ENGLISH 3 MODELE TEST 3

“Kinship of the One With the Whole” by Virginia Burden

Answers:

1. "Intuition is knowing without knowing why you know,". The curious and mysterious fact is that
we are all immersed in an invisible medium to which the intuitive person relates as the
swimmer relates to the water. Intuition defines as " the power of understanding situations,
people’s feelings immediately without the need for conscious reasoning or study." it is an
unconscious understanding or knowledge of something, you don't have to use logic and
reasoning you just know what you know. In such a case where intuition does not require a
conscious effort then it is true that it is an irrational or unmediated awareness of a
phenomenon. This is because the intuitive mind does not need to think logically and take all the
facts into account; it doesn't have to question anything. The intuitive mind can posses
knowledge without needing an explanation and wanting to go through everything rationally.

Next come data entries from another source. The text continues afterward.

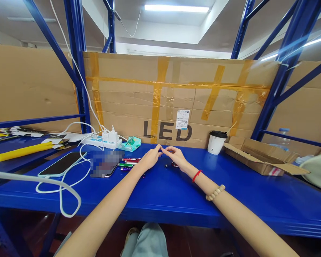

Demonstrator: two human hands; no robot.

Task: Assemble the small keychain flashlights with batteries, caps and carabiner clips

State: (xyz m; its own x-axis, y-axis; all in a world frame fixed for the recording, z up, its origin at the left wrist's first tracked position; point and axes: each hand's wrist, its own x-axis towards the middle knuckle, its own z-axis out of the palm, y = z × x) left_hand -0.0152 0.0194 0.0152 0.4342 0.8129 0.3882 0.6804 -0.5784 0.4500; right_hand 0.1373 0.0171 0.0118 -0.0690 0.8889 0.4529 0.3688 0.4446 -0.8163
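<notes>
Both my arms reach forward over the blue metal shelf [176, 200]. My left hand [149, 157] and my right hand [176, 155] meet at their fingertips near the cardboard wall, and the fingers of both are pinched together on a small thin item too small to make out. Several coloured pens [128, 162] lie just left of my left hand. Small dark parts [169, 165] rest on the shelf below my right hand. A red string and a bead bracelet [215, 192] circle my right wrist.
A white paper cup with a black lid [216, 142] stands right of my hands. An open cardboard box [259, 157] lies further right. A phone [61, 163] with white cables, a power strip [103, 141], a tissue pack [130, 144] and a yellow tube [24, 151] sit at the left.
</notes>
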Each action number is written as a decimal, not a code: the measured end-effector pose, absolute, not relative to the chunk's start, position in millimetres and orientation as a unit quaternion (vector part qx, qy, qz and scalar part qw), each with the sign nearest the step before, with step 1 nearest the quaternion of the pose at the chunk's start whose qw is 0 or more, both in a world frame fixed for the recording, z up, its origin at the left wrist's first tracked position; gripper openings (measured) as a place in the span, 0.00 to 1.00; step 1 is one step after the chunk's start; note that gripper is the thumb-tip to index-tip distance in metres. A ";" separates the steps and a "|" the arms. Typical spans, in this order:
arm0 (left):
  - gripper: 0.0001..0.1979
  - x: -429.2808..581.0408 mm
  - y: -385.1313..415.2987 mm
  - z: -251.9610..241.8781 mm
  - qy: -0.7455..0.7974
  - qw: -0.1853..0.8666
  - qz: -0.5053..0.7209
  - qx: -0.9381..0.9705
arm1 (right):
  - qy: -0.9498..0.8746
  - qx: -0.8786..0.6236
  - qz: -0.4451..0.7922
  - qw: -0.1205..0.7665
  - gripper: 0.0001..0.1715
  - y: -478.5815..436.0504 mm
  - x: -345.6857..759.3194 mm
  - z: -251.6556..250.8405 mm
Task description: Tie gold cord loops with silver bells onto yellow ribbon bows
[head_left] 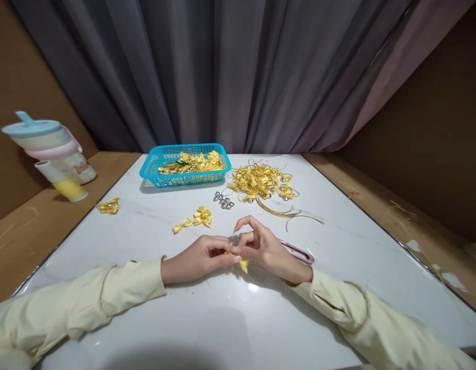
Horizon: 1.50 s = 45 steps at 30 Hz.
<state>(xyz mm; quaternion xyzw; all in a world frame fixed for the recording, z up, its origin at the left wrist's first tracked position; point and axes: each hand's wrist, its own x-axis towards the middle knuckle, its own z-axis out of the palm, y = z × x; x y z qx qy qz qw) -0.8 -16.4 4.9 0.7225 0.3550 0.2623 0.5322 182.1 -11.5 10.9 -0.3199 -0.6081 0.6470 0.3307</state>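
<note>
My left hand (201,258) and my right hand (263,245) meet at the middle of the white table (238,318). Both pinch a small yellow ribbon bow (243,264), whose tail shows under the fingers. A small silver piece (233,239) sits at the fingertips, and I cannot tell which hand holds it. Pink snips (298,252) lie just behind my right wrist. Both arms wear cream sleeves.
Finished yellow bows (202,216) lie ahead of my hands, with another (109,206) at the left edge. Silver bells (223,200), a heap of yellow ribbon pieces (261,182) and a blue basket (186,164) of bows stand farther back. A lidded cup (53,151) stands far left.
</note>
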 end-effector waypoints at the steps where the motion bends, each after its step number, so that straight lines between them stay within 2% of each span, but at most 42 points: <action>1: 0.10 -0.6 -16.5 5.7 0.354 0.540 0.256 0.720 | -0.610 -0.319 0.644 0.332 0.20 -12.0 181.9 11.2; 6: 0.12 -0.9 -16.2 8.3 0.353 0.589 0.222 0.692 | -0.623 -0.322 0.619 0.354 0.18 -12.2 181.5 12.6; 16: 0.15 -2.9 -12.0 8.5 0.372 0.600 0.213 0.676 | -0.581 -0.329 0.641 0.379 0.23 -2.4 182.1 7.8; 22: 0.14 -4.0 -12.3 4.7 0.396 0.598 0.251 0.650 | -0.632 -0.356 0.608 0.323 0.19 6.0 186.4 7.7; 29: 0.11 -2.5 -12.8 6.9 0.397 0.605 0.230 0.651 | -0.685 -0.349 0.607 0.202 0.25 -0.8 186.7 12.4; 45: 0.14 -3.7 -9.0 7.7 0.368 0.592 0.238 0.677 | -0.571 -0.372 0.676 0.281 0.23 -7.0 178.6 10.8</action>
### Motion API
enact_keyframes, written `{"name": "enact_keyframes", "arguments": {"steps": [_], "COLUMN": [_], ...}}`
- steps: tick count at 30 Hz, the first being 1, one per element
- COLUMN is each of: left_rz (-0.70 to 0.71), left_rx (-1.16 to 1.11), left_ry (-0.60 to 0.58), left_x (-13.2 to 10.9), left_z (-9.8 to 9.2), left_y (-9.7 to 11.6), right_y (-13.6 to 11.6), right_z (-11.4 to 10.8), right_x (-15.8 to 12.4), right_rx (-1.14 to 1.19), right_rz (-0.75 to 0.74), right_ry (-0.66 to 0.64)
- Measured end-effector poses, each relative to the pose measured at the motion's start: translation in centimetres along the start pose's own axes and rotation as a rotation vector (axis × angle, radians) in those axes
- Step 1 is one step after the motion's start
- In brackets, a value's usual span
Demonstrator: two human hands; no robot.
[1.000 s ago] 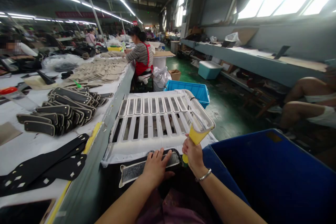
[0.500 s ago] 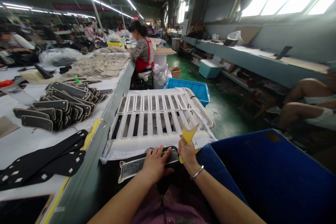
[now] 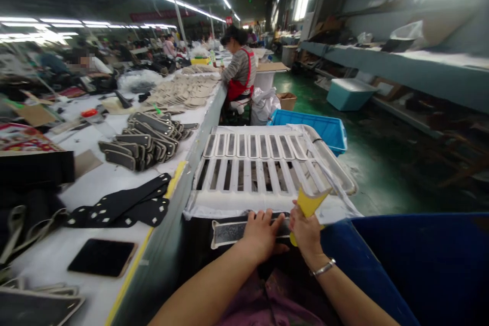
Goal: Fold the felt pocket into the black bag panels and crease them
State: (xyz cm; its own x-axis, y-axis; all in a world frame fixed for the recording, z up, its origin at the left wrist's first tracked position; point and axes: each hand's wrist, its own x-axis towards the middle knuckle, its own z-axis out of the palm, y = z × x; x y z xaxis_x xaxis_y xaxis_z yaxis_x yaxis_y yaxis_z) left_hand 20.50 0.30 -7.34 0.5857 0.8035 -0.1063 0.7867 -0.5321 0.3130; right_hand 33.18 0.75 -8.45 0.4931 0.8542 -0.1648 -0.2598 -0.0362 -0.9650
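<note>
Facing a slatted rack (image 3: 237, 204) at twelve o'clock, I had a blue bin (image 3: 428, 249) crowding three, dark strips (image 3: 133, 138) piled at ten and a phone (image 3: 102, 257) at nine. My left hand (image 3: 262, 234) lay spread across the dark panel (image 3: 229, 233), just short of the rack; my right hand (image 3: 306, 229) clasped the yellow tool (image 3: 311, 202), flared end up.

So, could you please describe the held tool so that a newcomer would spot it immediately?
Find the white slatted rack. By its near edge, the right hand grips the yellow tool, its flared end standing out against the rack's white.
</note>
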Motion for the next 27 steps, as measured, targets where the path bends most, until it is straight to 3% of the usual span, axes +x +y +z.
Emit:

2. Fear is a powerful emotion that can aid in your survival or hasten your demise. Destructive fear
is cunning; it controls your body, mind and soul with an iron fist, demanding decisions are made
according to its own agenda. It thrives in the past and venomously guards against the future.
But if one has enough control of his timidity, if he can hold it in abeyance long enough for
insight to occur he will learn the most wonderful process through which knowledge overcomes
fear as sunlight purifies diseased surfaces.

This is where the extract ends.